This is my first post. I hope I don’t mess things up or ask anything stupid I’m not sure if I picked the right title for this post. I thought it was as descriptive as possible.
I’ve been looking into WM for 2 weeks now and it is really mind blowing. My goal is to have a terrain with 12 textures. So far I’ve been depending on splatmaps to do the texturing, so this will require exactly 3 splatmaps.
My question is this: Can I set an area as desert with Layout and other areas as other things, and have splatmaps make a smooth transition from one area to another?
Just to expand on this thought I’m using Unity3D to create a world map. I’ve completed the workflow from WM to Unity3D, and by selecting height and slopes I can create a detailed splatmap. But the world is too simple with only 4 textures in it, so I want to create coasts, jungles, deserts, mountains, steppes etc. An example of having 12 textures will result in this kind of splatmaps:
There’s several ways to do this, depending on what you exactly want, but in the simplest case:
Figure out how you want to combine height, slope, noise, erosion data, etc to distribute your coverages. For each of your 12 textures, you will need a single mask that shows how strong it is at each location.
Once you have these, create a Splat Converter device and open it up.
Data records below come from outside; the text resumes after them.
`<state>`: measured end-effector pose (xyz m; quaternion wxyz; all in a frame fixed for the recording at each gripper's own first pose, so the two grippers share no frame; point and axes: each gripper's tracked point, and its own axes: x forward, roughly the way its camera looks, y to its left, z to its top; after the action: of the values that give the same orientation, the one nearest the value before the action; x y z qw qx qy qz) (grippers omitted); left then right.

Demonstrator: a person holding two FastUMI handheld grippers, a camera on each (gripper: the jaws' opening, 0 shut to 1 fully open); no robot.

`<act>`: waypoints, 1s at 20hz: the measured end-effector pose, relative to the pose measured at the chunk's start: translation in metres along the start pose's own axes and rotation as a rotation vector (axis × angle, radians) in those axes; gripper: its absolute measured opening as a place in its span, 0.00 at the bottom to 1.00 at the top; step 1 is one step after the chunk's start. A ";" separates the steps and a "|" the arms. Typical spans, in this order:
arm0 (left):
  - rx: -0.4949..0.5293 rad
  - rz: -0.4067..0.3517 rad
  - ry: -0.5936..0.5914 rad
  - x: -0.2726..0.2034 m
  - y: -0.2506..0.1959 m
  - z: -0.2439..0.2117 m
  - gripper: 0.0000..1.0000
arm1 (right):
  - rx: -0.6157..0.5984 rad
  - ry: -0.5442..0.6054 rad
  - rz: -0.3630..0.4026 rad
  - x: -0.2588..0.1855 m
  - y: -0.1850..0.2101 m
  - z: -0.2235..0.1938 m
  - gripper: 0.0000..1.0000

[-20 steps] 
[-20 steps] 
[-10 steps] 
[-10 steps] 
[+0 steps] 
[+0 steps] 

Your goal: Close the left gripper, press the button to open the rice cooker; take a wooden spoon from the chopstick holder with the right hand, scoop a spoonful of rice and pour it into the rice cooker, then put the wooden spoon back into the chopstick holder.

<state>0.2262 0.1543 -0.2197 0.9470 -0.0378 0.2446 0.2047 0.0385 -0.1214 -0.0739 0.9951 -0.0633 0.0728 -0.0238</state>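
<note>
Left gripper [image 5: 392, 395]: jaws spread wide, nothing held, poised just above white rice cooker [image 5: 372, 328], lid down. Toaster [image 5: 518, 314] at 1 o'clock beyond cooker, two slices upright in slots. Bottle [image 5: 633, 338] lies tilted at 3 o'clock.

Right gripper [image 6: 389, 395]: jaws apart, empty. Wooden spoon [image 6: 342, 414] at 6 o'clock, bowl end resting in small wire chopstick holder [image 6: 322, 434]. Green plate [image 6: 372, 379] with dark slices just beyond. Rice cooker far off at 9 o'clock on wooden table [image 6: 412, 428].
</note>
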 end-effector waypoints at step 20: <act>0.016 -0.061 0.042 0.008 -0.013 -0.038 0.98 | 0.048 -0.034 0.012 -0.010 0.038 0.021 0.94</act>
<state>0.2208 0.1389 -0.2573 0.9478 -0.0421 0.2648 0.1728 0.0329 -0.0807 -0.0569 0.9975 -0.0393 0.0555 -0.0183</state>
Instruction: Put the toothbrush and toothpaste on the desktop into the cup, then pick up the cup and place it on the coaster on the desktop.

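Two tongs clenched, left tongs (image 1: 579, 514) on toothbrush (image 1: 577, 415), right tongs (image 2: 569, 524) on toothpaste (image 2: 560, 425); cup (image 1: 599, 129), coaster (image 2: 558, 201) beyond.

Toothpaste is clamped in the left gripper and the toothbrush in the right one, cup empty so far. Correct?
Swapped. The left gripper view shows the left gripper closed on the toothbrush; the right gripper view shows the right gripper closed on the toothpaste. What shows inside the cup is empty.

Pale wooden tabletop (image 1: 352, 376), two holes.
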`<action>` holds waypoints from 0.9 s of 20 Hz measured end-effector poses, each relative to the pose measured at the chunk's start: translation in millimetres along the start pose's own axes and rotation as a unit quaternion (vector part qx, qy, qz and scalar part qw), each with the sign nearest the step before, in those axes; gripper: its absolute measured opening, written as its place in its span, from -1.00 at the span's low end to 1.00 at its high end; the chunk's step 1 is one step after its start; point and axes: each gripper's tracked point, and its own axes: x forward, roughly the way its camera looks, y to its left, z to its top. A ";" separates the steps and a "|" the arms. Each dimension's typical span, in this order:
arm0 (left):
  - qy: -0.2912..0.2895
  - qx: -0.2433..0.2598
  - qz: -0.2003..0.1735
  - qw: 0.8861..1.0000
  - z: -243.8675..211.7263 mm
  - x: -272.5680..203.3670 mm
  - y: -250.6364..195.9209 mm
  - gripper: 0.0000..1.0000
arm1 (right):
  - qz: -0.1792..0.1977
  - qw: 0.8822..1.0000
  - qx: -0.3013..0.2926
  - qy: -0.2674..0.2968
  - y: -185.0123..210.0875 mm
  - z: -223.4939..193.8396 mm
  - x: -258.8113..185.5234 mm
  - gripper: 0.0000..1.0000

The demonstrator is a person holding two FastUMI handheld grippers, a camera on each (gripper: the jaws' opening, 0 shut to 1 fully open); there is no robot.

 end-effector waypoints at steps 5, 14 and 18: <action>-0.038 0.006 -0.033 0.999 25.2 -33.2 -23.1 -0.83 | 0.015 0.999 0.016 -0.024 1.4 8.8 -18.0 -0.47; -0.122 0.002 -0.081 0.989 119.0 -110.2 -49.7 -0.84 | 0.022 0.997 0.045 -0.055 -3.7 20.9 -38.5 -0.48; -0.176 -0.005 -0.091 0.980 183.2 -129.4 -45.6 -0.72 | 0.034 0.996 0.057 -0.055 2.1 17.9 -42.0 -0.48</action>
Set the number of inputs to 12, and then connect each of your masks to one of the inputs. The Splat converter will make sure that they obey all the usual rules (the weights must sum to 1 at each location, etc).
The final step is to produce your RGBA files that Unity wants to see. To quote from the workflowguide below,
To convert your individual maps into a bitmap, wire them into a Channel Converter, which will produce an RGB image for the first three channels. The fourth will be used as the Alpha channel of the bitmap. Wire the resulting maps into one or more bitmap output devices to create a 4 channel splatmap. If you are using more than 4 textures, simply create multiple bitmap outputs and adjust the Splat Converter accordingly.